▸ **Prompt**
Give again, unaltered, the lines of the listing below that run from the line having "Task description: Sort" through the line having "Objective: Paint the".

▸ **Data extract**

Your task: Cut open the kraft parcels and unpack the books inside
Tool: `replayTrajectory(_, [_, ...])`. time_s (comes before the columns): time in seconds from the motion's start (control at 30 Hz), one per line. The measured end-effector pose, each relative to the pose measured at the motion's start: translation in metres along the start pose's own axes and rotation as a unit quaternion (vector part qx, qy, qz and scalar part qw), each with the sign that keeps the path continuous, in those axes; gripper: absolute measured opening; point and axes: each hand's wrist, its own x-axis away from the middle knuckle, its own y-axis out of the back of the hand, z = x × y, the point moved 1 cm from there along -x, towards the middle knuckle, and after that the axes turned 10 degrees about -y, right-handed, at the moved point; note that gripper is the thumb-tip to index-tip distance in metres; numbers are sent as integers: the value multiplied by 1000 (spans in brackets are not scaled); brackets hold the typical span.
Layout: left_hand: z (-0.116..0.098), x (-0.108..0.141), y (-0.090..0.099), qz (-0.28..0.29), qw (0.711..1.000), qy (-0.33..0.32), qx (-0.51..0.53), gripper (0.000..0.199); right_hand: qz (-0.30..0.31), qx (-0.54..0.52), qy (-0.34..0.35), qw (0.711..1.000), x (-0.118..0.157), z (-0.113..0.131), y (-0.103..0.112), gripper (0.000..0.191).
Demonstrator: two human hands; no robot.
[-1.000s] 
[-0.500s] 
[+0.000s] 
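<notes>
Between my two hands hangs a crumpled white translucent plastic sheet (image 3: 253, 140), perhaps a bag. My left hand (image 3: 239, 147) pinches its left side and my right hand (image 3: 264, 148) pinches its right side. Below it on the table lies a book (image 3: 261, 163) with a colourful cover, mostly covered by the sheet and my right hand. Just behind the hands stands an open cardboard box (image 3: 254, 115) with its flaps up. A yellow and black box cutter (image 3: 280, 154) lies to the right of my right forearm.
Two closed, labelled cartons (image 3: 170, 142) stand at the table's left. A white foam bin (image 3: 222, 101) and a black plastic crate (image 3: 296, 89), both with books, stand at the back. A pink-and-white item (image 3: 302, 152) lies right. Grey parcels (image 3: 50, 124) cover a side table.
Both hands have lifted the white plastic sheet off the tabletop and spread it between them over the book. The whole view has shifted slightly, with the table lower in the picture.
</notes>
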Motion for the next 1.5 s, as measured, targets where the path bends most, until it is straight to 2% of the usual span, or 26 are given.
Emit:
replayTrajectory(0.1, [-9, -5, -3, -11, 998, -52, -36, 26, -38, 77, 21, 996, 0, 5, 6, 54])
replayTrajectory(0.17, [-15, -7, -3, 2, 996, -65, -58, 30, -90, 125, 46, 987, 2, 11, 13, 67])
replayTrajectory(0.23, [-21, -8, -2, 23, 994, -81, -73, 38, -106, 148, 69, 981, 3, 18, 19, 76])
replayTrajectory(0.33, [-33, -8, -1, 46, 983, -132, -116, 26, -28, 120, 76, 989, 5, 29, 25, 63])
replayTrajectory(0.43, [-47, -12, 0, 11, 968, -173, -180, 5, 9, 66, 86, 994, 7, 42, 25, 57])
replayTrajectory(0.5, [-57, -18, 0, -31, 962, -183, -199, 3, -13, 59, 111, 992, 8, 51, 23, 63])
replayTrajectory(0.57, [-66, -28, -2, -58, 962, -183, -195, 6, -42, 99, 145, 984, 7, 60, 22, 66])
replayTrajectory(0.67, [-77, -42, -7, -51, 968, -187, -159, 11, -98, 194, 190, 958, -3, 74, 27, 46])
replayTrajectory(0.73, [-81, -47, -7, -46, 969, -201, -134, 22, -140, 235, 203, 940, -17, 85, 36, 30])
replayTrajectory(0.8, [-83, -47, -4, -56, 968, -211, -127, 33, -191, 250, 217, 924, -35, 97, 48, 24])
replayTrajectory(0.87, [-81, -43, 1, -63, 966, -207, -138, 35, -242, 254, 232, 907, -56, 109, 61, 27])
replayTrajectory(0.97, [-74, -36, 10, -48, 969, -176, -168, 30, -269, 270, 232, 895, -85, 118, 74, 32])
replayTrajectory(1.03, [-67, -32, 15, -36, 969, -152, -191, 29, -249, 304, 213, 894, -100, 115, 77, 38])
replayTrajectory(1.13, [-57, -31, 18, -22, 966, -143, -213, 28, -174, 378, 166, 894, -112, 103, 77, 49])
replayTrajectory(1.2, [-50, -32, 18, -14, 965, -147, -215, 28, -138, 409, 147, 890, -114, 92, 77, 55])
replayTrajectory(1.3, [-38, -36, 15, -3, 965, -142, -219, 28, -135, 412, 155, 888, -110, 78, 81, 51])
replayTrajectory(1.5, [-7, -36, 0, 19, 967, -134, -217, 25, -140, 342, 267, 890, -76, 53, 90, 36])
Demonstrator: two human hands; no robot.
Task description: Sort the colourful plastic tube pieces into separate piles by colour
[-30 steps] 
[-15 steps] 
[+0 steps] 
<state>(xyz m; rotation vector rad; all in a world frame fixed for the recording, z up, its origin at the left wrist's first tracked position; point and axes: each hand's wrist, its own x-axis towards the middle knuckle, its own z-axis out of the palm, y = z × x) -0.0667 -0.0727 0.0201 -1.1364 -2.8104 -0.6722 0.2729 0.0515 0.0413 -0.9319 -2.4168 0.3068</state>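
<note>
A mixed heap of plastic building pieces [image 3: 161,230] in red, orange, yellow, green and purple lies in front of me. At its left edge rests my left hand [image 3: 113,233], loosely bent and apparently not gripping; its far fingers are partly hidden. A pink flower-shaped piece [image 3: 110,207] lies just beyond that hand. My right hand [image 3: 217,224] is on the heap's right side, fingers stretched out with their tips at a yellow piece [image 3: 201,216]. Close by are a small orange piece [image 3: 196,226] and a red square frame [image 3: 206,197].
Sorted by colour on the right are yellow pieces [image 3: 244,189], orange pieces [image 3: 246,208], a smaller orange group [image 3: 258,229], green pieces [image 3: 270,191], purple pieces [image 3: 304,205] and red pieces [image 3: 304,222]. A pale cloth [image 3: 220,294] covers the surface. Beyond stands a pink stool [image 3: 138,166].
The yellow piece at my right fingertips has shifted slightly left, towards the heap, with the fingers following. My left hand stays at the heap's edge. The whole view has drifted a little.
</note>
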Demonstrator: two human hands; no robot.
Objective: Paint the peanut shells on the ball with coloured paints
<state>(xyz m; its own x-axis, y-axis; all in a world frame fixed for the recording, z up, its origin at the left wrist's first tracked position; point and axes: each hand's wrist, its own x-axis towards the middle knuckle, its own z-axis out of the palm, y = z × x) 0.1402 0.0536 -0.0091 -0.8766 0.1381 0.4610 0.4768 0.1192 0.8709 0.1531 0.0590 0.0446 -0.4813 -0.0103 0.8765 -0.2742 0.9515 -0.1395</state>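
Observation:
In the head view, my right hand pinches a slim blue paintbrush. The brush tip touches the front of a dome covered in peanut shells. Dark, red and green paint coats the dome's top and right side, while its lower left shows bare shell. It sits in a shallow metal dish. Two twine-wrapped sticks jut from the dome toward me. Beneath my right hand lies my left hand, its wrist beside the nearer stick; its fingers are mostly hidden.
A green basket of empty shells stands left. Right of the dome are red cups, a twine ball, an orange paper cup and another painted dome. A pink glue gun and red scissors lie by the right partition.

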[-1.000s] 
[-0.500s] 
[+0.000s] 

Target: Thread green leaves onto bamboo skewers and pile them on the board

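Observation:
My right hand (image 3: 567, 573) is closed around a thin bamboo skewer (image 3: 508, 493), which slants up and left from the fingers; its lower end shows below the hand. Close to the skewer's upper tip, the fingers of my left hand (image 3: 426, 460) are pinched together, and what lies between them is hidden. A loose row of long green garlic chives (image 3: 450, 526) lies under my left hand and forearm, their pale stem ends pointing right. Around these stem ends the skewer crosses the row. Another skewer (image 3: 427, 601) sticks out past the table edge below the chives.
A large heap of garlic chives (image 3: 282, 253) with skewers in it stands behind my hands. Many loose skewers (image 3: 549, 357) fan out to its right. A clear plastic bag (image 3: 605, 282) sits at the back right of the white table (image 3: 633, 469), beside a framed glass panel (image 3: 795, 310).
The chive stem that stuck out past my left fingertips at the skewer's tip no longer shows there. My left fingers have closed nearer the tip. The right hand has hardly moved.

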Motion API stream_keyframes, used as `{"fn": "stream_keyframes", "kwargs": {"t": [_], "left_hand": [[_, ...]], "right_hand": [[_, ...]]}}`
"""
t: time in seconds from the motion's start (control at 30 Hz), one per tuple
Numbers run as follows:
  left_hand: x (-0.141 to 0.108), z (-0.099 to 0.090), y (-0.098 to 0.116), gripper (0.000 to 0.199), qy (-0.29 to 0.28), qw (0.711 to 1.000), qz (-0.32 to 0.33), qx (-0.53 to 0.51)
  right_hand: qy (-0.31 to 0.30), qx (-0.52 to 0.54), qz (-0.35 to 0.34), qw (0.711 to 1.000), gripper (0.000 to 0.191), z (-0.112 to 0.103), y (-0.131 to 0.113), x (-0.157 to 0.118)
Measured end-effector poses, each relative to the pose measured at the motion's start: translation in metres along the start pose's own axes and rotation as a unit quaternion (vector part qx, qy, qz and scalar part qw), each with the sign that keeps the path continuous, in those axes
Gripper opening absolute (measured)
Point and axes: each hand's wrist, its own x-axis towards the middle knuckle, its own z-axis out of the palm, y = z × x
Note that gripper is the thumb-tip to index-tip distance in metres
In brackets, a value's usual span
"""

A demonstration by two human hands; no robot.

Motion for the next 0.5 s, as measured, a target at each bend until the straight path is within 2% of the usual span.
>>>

▸ **Worked solution**
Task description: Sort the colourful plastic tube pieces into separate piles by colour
[-30 steps] 
[-15 steps] 
[+0 steps] 
<state>(xyz m; rotation vector rad; all in a world frame fixed for the recording, z up, its origin at the left wrist's first tracked position; point and axes: each hand's wrist, its own x-axis towards the middle knuckle, its own z-axis out of the palm, y = z × x) -0.0667 -0.0727 0.0201 -1.1364 -2.8104 -0.6722 0.2729 0.0515 0.0413 -0.9319 -2.4168 0.3068</state>
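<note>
A mixed heap of plastic building pieces [image 3: 161,230] in red, orange, yellow, green and purple lies in front of me. At its left edge rests my left hand [image 3: 113,233], loosely bent and apparently not gripping; its far fingers are partly hidden. A pink flower-shaped piece [image 3: 110,207] lies just beyond that hand. My right hand [image 3: 217,224] is on the heap's right side, fingers stretched out with their tips at a yellow piece [image 3: 201,216]. Close by are a small orange piece [image 3: 196,226] and a red square frame [image 3: 206,197].
Sorted by colour on the right are yellow pieces [image 3: 244,189], orange pieces [image 3: 246,208], a smaller orange group [image 3: 258,229], green pieces [image 3: 270,191], purple pieces [image 3: 304,205] and red pieces [image 3: 304,222]. A pale cloth [image 3: 220,294] covers the surface. Beyond stands a pink stool [image 3: 138,166].
The yellow piece at my right fingertips has shifted slightly left, towards the heap, with the fingers following. My left hand stays at the heap's edge. The whole view has drifted a little.
</note>
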Demonstrator: two human hands; no robot.
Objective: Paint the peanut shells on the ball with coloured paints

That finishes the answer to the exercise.